Joey Young, who owns two weekly newspapers, a monthly magazine and a quarterly magazine, says he is starting Newton Now with business partner Bruce Beyhmer to offer an alternative to corporate-owned papers that concentrate more on national and world news and ignore local news. He told Sandefur, "I think there's still a very good market for what we do. While the national focus is on metro dailies that are struggling to adapt, community journalism and products like ours are doing very well.”
As long as advertisers are willing to buy space, these weeklies can survive, Sandefur writes. "According to a survey conducted by the University of Missouri in 2013, 67 percent of residents living in small towns across the country read a physical copy of their hometown newspaper at least once a week. That’s what local businesses want to hear when looking for places to advertise, according to Doug Anstaett, executive director of the Kansas Press Association. He says community newspapers have a corner on the local news and advertising market."

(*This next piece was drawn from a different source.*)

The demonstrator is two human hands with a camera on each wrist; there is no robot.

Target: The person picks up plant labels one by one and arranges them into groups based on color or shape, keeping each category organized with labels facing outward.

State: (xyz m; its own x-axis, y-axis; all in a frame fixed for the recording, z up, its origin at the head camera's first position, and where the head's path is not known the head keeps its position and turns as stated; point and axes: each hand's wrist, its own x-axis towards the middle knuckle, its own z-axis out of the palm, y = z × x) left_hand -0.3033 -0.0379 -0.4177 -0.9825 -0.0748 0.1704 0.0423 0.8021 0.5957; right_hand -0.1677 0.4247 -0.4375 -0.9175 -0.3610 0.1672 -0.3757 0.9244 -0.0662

While those two Kansas papers are thinking small, The Virginia Review in Covington, Va., is thinking bigger. Publisher Mary Ann Beirne announced that the twice-weekly paper will publich three days a week starting at the end of September, David Crosier writes for the Review. Beirne told him, “I have been listening intently to our advertisers and our subscribers since we went to two-days-a-week in September 2013, and, in response to overwhelming sentiment, we will be moving to Tuesdays, Thursdays and Saturdays beginning Sept. 29.” Prior to the move to two days a week, the paper published six days a week.
Beirne said the newspaper will have a stronger online presence, Crosier writes. With a subscription, readers will be able to get coverage seven days a week, she said. That way readers can get late-breaking news and greater access to updated obituaries, an area Beirne said was something in which readers expressed concern. (Read more)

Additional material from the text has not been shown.